*Exercise*: Copy out the full set of records. Keep every word the same.

########

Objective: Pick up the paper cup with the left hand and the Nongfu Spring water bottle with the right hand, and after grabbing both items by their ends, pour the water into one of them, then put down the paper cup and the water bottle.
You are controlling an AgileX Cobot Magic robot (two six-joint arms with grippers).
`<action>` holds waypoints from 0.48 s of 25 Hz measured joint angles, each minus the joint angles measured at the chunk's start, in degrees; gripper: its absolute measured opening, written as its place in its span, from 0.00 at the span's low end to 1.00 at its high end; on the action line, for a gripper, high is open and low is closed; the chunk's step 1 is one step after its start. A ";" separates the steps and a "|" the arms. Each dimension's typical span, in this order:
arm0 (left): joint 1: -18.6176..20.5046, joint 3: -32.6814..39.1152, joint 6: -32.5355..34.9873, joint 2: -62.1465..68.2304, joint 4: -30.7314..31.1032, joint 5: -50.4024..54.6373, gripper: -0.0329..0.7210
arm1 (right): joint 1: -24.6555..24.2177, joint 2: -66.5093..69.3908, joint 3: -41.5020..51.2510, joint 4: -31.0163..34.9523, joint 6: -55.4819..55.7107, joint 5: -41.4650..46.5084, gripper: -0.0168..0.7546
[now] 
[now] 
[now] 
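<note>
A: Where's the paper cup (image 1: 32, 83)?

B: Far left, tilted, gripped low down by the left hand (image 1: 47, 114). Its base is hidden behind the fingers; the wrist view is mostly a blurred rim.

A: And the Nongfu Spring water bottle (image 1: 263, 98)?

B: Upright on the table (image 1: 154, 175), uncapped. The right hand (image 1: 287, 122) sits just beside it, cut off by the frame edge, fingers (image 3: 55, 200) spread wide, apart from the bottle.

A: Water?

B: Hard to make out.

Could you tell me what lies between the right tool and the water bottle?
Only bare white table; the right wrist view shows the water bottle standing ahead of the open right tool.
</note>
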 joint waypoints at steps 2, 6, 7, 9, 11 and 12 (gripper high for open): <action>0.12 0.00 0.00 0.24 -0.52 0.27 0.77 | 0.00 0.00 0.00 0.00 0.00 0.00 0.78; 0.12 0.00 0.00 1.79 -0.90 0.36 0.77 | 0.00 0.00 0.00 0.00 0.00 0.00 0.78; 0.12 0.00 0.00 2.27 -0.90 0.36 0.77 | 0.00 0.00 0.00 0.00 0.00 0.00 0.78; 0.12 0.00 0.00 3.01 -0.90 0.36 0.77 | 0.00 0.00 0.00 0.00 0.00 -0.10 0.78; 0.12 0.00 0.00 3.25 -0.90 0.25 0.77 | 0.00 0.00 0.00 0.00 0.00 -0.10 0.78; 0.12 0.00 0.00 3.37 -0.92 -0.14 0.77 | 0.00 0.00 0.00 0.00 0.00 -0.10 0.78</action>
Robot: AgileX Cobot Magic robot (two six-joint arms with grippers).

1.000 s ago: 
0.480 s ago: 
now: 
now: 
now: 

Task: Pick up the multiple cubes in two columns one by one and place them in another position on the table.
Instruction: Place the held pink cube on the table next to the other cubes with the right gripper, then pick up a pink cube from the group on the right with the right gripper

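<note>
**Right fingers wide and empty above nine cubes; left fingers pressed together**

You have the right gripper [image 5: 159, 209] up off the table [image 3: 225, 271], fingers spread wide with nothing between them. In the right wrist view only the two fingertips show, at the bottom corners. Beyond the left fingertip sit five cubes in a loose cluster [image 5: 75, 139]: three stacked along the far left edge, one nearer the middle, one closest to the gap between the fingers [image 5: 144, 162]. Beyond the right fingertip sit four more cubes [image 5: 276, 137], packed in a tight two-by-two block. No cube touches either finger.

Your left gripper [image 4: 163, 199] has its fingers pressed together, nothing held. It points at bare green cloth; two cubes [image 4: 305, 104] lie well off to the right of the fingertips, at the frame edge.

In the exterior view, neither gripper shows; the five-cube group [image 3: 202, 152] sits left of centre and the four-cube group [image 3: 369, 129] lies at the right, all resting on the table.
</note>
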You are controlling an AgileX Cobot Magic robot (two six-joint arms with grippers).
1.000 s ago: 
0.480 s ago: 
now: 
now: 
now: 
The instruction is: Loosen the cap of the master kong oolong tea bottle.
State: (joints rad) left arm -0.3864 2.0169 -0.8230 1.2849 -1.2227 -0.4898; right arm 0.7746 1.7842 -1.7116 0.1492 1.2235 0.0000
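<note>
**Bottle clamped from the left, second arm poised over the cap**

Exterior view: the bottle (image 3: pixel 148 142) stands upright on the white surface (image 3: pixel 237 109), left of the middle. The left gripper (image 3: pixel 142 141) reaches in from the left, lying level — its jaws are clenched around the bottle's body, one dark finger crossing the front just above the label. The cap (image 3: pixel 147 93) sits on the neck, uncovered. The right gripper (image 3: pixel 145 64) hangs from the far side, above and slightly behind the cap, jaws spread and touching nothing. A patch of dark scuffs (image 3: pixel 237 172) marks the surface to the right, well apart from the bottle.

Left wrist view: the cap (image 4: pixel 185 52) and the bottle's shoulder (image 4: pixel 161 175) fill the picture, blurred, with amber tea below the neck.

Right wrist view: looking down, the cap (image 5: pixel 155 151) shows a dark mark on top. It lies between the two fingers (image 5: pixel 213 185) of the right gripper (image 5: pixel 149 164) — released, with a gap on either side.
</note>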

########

*Result*:
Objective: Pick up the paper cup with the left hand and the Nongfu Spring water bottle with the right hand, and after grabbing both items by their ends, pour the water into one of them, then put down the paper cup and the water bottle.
You are controlling an AgileX Cobot Magic robot (two six-joint arms with grippers).
`<action>` holds waypoints from 0.48 s of 25 Hz measured joint angles, each minus the joint angles measured at the chunk's start, in degrees; gripper: its absolute measured opening, written as its place in its span, from 0.00 at the span's low end to 1.00 at its high end; on the action line, for a gripper, high is open and low is closed; the chunk's step 1 is one step after its start. A ";" separates the steps and a "|" the arms. Each dimension's typical span, in this order:
arm0 (left): joint 1: -18.6176..20.5046, joint 3: -32.6814..39.1152, joint 6: -32.5355..34.9873, joint 2: -62.1465..68.2304, joint 4: -30.7314..31.1032, joint 5: -50.4024..54.6373, gripper: -0.0329..0.7210
arm1 (right): joint 1: -24.6555..24.2177, joint 2: -66.5093..69.3908, joint 3: -41.5020..51.2510, joint 4: -31.0163..34.9523, joint 6: -55.4819..55.7107, joint 5: -41.4650..46.5084, gripper: -0.0168..0.7546
[now] 
[now] 
[now] 
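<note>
A: Where's the paper cup (image 1: 32, 83)?

B: Far left, tilted, gripped low down by the left hand (image 1: 47, 114). Its base is hidden behind the fingers; the wrist view is mostly a blurred rim.

A: And the Nongfu Spring water bottle (image 1: 263, 98)?

B: Upright on the table (image 1: 154, 175), uncapped. The right hand (image 1: 287, 122) sits just beside it, cut off by the frame edge, fingers (image 3: 55, 200) spread wide, apart from the bottle.

A: Water?

B: Hard to make out.

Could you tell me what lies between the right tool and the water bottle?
Only bare white table; the right wrist view shows the water bottle standing ahead of the open right tool.
</note>
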 joint waypoints at steps 2, 6, 7, 9, 11 and 12 (gripper high for open): <action>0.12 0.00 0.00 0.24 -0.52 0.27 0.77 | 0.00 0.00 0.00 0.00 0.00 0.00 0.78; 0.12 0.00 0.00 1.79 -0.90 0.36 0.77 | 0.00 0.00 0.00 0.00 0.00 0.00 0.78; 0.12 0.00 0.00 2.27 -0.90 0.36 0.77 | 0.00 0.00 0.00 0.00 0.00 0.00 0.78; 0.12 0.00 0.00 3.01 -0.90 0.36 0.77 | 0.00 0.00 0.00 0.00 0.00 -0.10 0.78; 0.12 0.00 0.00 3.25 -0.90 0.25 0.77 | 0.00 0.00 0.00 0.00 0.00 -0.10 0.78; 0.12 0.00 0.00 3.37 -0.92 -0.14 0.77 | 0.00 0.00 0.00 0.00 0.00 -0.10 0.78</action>
Robot: AgileX Cobot Magic robot (two six-joint arms with grippers).

1.000 s ago: 
0.480 s ago: 
now: 
now: 
now: 

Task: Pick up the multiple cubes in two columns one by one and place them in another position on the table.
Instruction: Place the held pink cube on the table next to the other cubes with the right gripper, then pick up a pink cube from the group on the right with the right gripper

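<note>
**Right fingers wide and empty above nine cubes; left fingers pressed together**

You have the right gripper [image 5: 159, 209] up off the table [image 3: 225, 271], fingers spread wide with nothing between them. In the right wrist view only the two fingertips show, at the bottom corners. Beyond the left fingertip sit five cubes in a loose cluster [image 5: 75, 139]: three stacked along the far left edge, one nearer the middle, one closest to the gap between the fingers [image 5: 144, 162]. Beyond the right fingertip sit four more cubes [image 5: 276, 137], packed in a tight two-by-two block. No cube touches either finger.

Your left gripper [image 4: 163, 199] has its fingers pressed together, nothing held. It points at bare green cloth; two cubes [image 4: 305, 104] lie well off to the right of the fingertips, at the frame edge.

In the exterior view, neither gripper shows; the five-cube group [image 3: 202, 152] sits left of centre and the four-cube group [image 3: 369, 129] lies at the right, all resting on the table.
</note>
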You are controlling an AgileX Cobot Magic robot (two six-joint arms with grippers).
1.000 s ago: 
0.480 s ago: 
now: 
now: 
now: 
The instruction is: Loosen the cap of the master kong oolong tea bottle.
State: (joints rad) left arm -0.3864 2.0169 -0.8230 1.2849 -1.2227 -0.4898; right arm 0.7746 1.7842 -1.7116 0.1492 1.2235 0.0000
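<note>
**Bottle clamped from the left, second arm poised over the cap**

Exterior view: the bottle (image 3: pixel 148 142) stands upright on the white surface (image 3: pixel 237 109), left of the middle. The left gripper (image 3: pixel 142 141) reaches in from the left, lying level — its jaws are clenched around the bottle's body, one dark finger crossing the front just above the label. The cap (image 3: pixel 147 93) sits on the neck, uncovered. The right gripper (image 3: pixel 145 64) hangs from the far side, above and slightly behind the cap, jaws spread and touching nothing. A patch of dark scuffs (image 3: pixel 237 172) marks the surface to the right, well apart from the bottle.

Left wrist view: the cap (image 4: pixel 185 52) and the bottle's shoulder (image 4: pixel 161 175) fill the picture, blurred, with amber tea below the neck.

Right wrist view: looking down, the cap (image 5: pixel 155 151) shows a dark mark on top. It lies between the two fingers (image 5: pixel 213 185) of the right gripper (image 5: pixel 149 164) — released, with a gap on either side.
</note>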

The answer, as written, is complete.